The United States made a different calculation. And when the document was adopted, the hall gave a standing ovation. The applause was not for the text. It was for the fact that a single country’s attempt to derail thirty years of consensus had failed.
This is what isolation looks like in multilateral diplomacy. Not sanctions or resolutions. A room full of countries standing and clapping because you lost.
The Broader Pattern
The CSW70 vote did not happen in a vacuum. Since returning to office in January 2025, the Trump administration has withdrawn from the UN Women Executive Board, with Secretary of State Rubio stating that the agency had “recklessly promoted gender ideology and abortion.” The administration has ended all US support to UN Women, pulled out of the UN Human Rights Council, and signaled it does not intend to provide regular budget funding to the UN in its fiscal year 2026 proposals. It has applied its stated principles with the same selectivity that characterizes most of its foreign policy positions.
This is not isolationism in the traditional sense. The US remains deeply engaged in military alliances, trade negotiations, and bilateral deals. What it is withdrawing from, specifically and systematically, are the multilateral frameworks that constrain its domestic policy agenda. Women’s rights standards. Human rights oversight. AI governance. The pattern is not disengagement. It is the selective demolition of international norms that create accountability.
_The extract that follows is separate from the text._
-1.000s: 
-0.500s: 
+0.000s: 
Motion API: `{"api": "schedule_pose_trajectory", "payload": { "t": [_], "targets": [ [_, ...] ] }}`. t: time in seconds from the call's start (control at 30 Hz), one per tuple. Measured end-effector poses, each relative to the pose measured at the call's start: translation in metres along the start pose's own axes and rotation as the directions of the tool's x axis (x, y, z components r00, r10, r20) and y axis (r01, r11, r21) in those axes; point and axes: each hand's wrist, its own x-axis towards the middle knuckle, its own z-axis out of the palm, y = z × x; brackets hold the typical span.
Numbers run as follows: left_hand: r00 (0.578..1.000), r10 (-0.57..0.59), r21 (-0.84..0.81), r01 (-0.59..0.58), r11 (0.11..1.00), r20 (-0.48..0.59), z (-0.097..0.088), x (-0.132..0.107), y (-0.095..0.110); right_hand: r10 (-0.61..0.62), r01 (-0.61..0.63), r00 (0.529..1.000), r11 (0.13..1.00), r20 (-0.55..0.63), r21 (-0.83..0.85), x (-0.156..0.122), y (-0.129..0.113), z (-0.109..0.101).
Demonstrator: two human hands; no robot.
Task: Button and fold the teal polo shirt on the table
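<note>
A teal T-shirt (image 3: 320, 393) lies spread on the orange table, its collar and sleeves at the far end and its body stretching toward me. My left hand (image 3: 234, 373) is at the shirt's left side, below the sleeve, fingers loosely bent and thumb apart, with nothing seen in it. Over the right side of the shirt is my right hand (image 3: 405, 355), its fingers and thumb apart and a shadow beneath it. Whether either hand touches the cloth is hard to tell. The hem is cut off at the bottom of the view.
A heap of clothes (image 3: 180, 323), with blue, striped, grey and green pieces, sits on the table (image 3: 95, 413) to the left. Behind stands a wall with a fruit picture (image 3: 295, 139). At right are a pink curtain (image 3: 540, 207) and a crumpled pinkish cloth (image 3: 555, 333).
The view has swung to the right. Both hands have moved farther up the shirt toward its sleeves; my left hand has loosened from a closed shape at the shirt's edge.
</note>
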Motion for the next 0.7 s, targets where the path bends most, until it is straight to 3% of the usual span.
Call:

What the Standing Ovation Actually Means
There is a temptation to read the CSW70 vote as a victory. Thirty-seven countries affirmed women’s rights. The document passed. The consensus survived, even if the unanimity did not.
But the standing ovation was also a tell. International bodies do not normally applaud the adoption of routine documents. They applaud when something was at risk and survived. The relief in that room was itself evidence of how much damage the US campaign inflicted on the process, even in failure.
The Agreed Conclusions now carry an asterisk. For the first time since 1996, they were adopted over the explicit objection of the world’s most powerful country. Future sessions will negotiate in the shadow of that precedent. Other countries with reservations about women’s rights language now know that the consensus norm can be broken, and that the country that broke it was not punished for doing so.
The CSW70 vote was 37 to 1. The 1 was the country that helped build the system it just walked away from. That is not a story about women’s rights at the UN. It is a story about what happens when a superpower decides that the rules it wrote no longer serve its domestic politics.